大和だより ~写詩 写歌 写俳~ 小筥集

日ごろ撮影した写真に詩、短歌、俳句とともに短いコメント(短文)を添えてお送りする「大和だより」の小筥集です。

大和だより ~写詩 写歌 写俳~ 小筥集

2016年11月11日 | 写詩・写歌・写俳

<1778> 余聞・余話 「米大統領選、トランプ氏の勝利に寄せて」

       個も全ももがく姿の日々にして絶えざるニュース今日もこの身に

 米国の大統領選は選挙人の過半数を獲得した共和党のトランプ候補が勝利し、米国は将来をトランプ氏に委ねることになった。連邦議会の両院議員選挙も同時に行なわれ、上院も下院も共和党が過半数を占める政治体制に移行することが決定的となり、8年続いたオバマ大統領による民主党政権にピリオドが打たれるに至り、大きな政治的変化が予想される状況になった。トランプ氏には批准の段取りで進められているTPP(環太平洋パートナーシップ協定)の破棄を宣言していることなど既に政治的変動の先行きを示す動きがあり、日本にも影響がもたらされる。

 この大統領選の結果は、無謀とも思われる数ある発言等によるトランプ氏のマイナスイメージにもかかわらず、既存の政治、或いは社会の状況に不満を抱く米国民の変化を求める思いがトランプ氏を選ばせたと見て取れる。クリントン候補の不人気もトランプ候補の勝利に繋がったが、根底には既存政治に対し変化を求める米国民の意向が強かったこと、これが選挙に反映したと見て取れる。選挙の結果は、クリントン候補の勝利を予想していた人々に米国民の真意というものが読めなかったことを示すところとなったわけで、これは一つの問題として問われなくてはならず、その要因は探る必要があると思われる。

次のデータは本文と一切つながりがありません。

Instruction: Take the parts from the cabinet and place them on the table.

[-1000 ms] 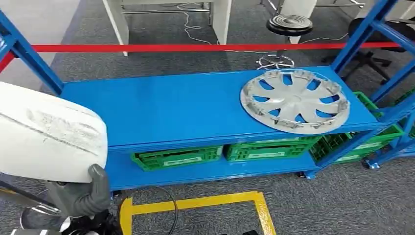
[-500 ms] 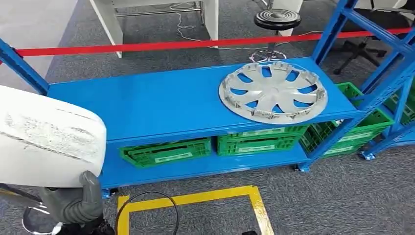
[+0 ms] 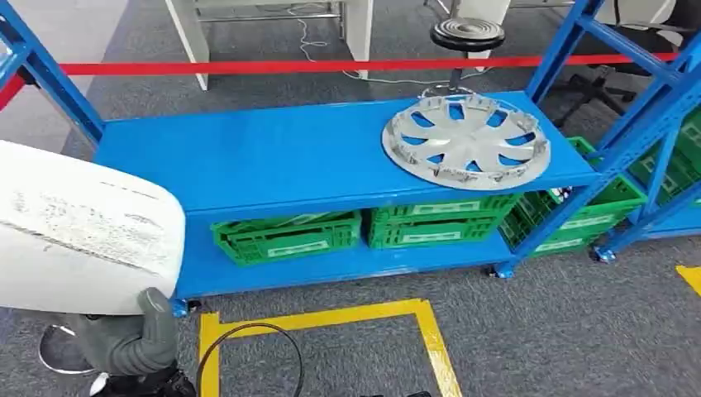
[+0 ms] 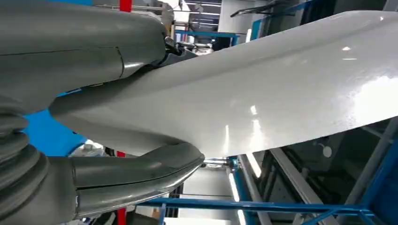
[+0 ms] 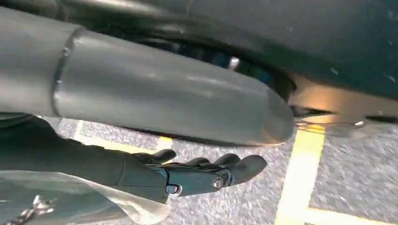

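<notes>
Hubcap (image 3: 467, 141) lies flat at the right end of the blue shelf (image 3: 264, 161). My left hand (image 3: 128, 339) grips a white panel (image 3: 78, 231); my right hand (image 5: 187, 176) hangs empty, fingers loosely extended.

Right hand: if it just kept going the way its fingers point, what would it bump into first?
Probably nothing soon: the right hand hangs empty, fingers stretched over grey carpet with yellow floor tape; depth is unclear.

The white panel (image 4: 281, 93) looks like glossy smooth plastic, scuffed matt on its upper face. The hubcap (image 3: 467, 139) is silvery plastic with a satin sheen. The shelf (image 3: 273, 161) is smooth blue-painted metal, the crates (image 3: 285, 240) are green plastic lattice, and the floor (image 3: 579, 322) is rough grey carpet.
</notes>
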Controlling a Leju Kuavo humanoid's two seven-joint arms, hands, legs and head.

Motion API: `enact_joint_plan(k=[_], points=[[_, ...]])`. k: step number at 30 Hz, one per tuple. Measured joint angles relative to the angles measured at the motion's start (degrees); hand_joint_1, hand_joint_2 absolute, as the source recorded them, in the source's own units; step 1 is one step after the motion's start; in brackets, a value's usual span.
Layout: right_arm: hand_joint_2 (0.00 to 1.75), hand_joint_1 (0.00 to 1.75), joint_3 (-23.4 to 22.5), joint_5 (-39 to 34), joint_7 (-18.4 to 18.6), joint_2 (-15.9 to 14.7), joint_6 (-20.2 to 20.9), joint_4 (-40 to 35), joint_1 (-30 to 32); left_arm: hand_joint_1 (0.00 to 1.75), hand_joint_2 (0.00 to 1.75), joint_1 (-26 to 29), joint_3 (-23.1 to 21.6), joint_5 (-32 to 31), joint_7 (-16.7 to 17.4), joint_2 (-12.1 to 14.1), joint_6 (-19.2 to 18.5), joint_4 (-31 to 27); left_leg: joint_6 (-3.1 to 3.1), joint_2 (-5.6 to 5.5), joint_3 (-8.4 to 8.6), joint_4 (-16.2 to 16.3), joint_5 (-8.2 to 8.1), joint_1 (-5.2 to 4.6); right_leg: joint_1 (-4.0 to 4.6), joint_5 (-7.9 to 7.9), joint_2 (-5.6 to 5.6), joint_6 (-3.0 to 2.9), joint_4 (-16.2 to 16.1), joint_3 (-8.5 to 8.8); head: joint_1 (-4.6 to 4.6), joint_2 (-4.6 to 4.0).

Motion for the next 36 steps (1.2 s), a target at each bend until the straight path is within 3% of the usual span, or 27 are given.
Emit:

                               

 現在、竜巻のごとく巻き起こっている大統領が深く関わる韓国のスキャンダル事件は、韓国社会の慣れ合った体質、即ち、民主主義から言えば、その病的とも思われる社会体質の表面化であり、病巣を取り除いて改造することが望まれる大問題だと言えるが、見方によっては韓国が真の民主主義国に脱皮するこの上ないチャンスとも受け止められる。このようなチャンスを生かさず終われば、韓国の未来はなお暗いと言わざるを得ない。混乱という産みの苦しみは免れないが、スキャンダルをスキャンダルに終わらせず、社会の進歩に繋げることが韓国には求められ、望まれることを韓国民自身認識しなければならないところに来ている。

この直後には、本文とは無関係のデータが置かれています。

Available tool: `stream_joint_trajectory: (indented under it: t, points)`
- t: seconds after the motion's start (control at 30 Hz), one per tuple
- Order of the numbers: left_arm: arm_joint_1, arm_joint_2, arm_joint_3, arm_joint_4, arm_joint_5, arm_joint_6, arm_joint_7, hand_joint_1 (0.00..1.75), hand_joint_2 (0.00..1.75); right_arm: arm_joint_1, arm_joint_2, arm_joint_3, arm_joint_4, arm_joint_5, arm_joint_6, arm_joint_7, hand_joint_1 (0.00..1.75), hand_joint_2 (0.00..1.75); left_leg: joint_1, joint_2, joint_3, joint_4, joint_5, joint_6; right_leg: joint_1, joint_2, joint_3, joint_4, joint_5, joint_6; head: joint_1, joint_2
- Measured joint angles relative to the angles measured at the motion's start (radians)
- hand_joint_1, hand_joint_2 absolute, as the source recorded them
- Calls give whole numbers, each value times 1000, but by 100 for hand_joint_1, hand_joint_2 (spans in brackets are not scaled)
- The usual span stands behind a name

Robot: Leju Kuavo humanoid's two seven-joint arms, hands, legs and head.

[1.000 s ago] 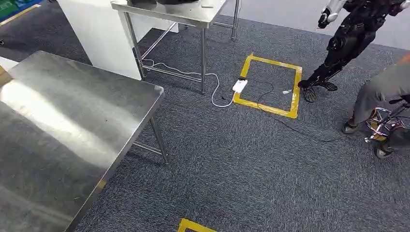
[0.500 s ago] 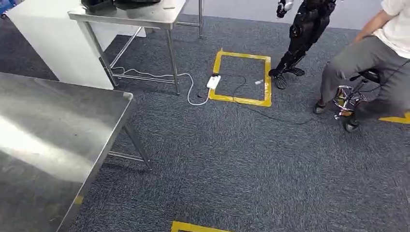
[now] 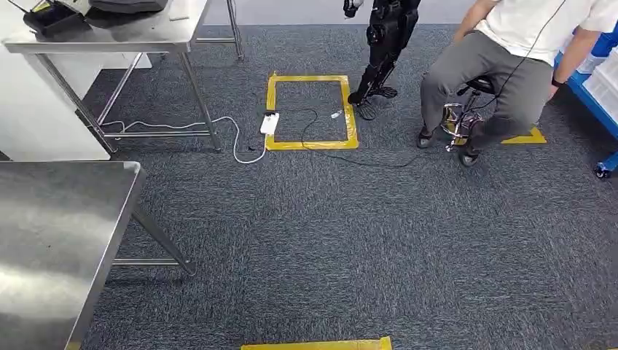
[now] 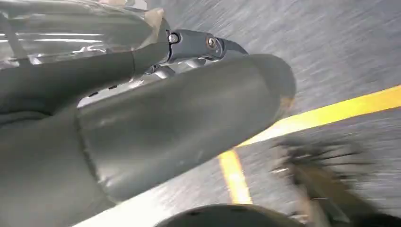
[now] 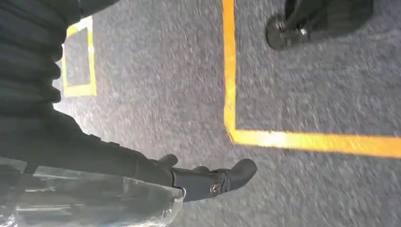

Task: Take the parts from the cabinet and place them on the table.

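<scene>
The steel table (image 3: 58, 240) stands at the lower left of the head view, its top bare and shiny. In the left wrist view my left hand (image 4: 156, 127) hangs over the carpet. Its thick grey thumb and a dark finger (image 4: 208, 45) close around a clear plastic-wrapped part (image 4: 71, 28). In the right wrist view my right hand (image 5: 142, 165) also hangs above the floor, and its dark fingers (image 5: 213, 182) curl over another clear plastic-wrapped part (image 5: 94, 201). What lies inside either wrap is too blurred to tell.
A second steel table (image 3: 153, 33) at the back left carries a black tray (image 3: 51, 18). On the carpet lie a yellow tape square (image 3: 271, 109), a white power strip (image 3: 270, 122) and cables. Another black robot (image 3: 382, 44) stands behind; a person (image 3: 503, 58) sits on a stool.
The whole picture has shifted, so the camera has turned to the right. The steel table now sits further left, and the seated person and a blue rack have come into view.
</scene>
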Motion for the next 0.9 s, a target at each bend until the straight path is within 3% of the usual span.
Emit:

 一方、最近話題になったのは、トランプ氏と同類のような見方をされているフィリピンのドウテルテ大統領の動向がある。何と言っても、ドウテルテ大統領には米国との政治的決別宣言を発したことが大きい。これは南沙諸島問題を含む隣接する中国への融和政策を言うものにほかならないが、大統領は中国を訪問してその意向を実行に移した。言わば、米国との蜜月関係を白紙に戻し、中国と仲良くすると意思表示したのである。これは国境の領土問題において中国と緊張関係にあるよりも、これを棚上げにし、仲良くした方がフィリピンには得策であると考えたからである。米国嫌いのドウテルテ大統領の心証が大きく影響していると見て取れるが、小国フィリピンの立場が垣間見られる決断でもあるように思える。

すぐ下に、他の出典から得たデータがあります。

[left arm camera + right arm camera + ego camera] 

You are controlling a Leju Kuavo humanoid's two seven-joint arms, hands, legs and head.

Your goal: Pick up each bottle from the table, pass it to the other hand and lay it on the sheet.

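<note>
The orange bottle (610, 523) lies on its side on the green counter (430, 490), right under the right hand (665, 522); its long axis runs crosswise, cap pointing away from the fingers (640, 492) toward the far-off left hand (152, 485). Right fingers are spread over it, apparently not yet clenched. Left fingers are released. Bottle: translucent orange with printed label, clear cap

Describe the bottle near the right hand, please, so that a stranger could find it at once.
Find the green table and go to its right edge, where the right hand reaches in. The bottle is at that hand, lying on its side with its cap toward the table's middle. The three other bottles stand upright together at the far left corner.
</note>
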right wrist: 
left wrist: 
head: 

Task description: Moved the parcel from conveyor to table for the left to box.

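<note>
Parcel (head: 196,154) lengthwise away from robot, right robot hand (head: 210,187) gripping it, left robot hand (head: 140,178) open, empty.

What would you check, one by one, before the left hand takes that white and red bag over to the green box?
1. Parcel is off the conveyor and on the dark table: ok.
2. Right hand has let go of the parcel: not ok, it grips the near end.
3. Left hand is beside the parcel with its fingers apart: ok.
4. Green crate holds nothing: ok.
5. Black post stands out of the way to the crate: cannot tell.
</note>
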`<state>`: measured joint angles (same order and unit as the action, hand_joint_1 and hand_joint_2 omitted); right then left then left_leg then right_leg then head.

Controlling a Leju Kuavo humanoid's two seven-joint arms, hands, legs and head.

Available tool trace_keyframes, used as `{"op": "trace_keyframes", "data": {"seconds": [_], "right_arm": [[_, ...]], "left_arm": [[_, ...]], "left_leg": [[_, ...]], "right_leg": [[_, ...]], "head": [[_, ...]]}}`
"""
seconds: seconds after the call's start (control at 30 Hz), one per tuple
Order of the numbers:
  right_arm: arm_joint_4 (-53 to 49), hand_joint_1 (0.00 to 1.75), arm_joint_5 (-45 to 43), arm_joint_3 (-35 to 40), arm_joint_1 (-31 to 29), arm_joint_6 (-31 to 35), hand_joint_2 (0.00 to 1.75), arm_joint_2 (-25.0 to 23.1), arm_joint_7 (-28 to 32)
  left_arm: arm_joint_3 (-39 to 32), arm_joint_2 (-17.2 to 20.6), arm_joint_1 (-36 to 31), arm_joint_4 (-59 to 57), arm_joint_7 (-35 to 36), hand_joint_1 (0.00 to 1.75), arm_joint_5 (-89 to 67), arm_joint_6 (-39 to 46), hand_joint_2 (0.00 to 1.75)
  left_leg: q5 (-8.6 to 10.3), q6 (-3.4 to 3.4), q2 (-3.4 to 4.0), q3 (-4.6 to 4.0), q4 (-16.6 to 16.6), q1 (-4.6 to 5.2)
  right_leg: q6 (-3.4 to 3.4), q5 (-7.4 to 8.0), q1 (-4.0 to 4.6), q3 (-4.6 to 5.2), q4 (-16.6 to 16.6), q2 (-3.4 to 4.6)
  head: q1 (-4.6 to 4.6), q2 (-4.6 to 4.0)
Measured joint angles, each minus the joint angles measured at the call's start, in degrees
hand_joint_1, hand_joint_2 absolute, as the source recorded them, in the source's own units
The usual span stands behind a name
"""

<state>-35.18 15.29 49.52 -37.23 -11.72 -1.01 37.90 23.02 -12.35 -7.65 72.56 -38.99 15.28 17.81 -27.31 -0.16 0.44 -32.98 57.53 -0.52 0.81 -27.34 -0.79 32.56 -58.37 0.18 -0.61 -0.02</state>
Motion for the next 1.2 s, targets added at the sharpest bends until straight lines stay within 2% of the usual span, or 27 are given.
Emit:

  このドウテルテ大統領の外交戦略は対立する南北の接線上に位置する我が国を含む国々における一つの試金石のようなもので、小国の外交的知略が見て取れる。大国の思惑によって国を二分し戦わねばならない世界の小国事情を見て来た経験則からして言えば、これは一つの考え方であると察せられる。どのように展開するのかわからないが、これはドウテルテ大統領のフィリピンが小国であるという認識と同時に、「一寸の虫にも五分の魂」的、国と国民を思う勇気であり決断であると見て取れる。この決断も世界情勢の中の一つの変化を求める姿だと受け止められる。

 先進国でも、その変化を求める様相は既に表面化している。英国のEU(欧州連合)からの離脱が示すように、現状の政治に国民は納得していない。まだ離脱には時を要するが、離脱後の欧州というのは不透明であると言わざるを得ない。グローバル化の世界において融和が進まず、民族や国家の意識が芽生え、自国本位や民族本位の仲間意識が強くなり、同時に排他的傾向が台頭し始めている。これは矛盾めくところであるが、世界はグローバル化とグローバル化による人種、民族、国家間の格差とともに個人間にも格差が拡大し、その状況に沿って仲間意識が同時進行の形で顕現し、世界の情勢に変化をもたらして来た。保護主義的なトランプ氏を選んだ米大統領選の結果はこの世界の傾向を示すものである。

 これはグローバル化を押し進めて来たネットの影響力が、これまでの政治体制の問題点を焙り出すことにも結びつき、韓国のような事態を引き起こすと同時に、こうしたグローバル化の自由の下で作り上げられる格差という不条理を社会にもたらす結果に繋がった。また、その結果なども作用する要素になってネットはその反面において国境を越えたグローバルな世界の中で、仲間意識や同等意見の集合体を作り上げる力ともなって来たことが思われる。トランプ氏の勝利が予想出来なかった米国をはじめとするマスメディアの情けない調査事情は、このネット社会において繋がりを持つ個々人の国民心理というものが読めなかったところに起因していると言わざるを得ない。

  トランプ氏を選らんだ米国に対し、「病んでいる」という評があるが、病んでいるのはトランプ氏やトランプ氏を選んだ国民に向けられるべきではなく、既存政治や既存社会自体に向けられるべきであり、国民から乖離してその既存政治を容認して来た票の読めなかったマスメディア自身にもあると言わざるを得ない。トランプ氏を選んだからは、トランプ氏を育てて行かなくてはならない。これは世界に影響力を持つ米国の責任であり、マスメディアなどはその責任の一端を負っている。

 どちらにしても、世界はグローバル化の中にあって、個々の国も個々の人々ももがいている様相が見て取れる。今回の米大統領選の結果もその現れと見てよいように思われる。共和党のトランプ氏が大統領選に勝利したことは日本にも影響の必至であることは間違いのないところであり、安倍政権のあたふたとした状況がこれをよく示しているが、これについてはまたの機会に触れたいと思う。 写真は米大統領選において勝利宣言をするトランプ氏(赤いネクタイの人物。テレビのニュースによる)。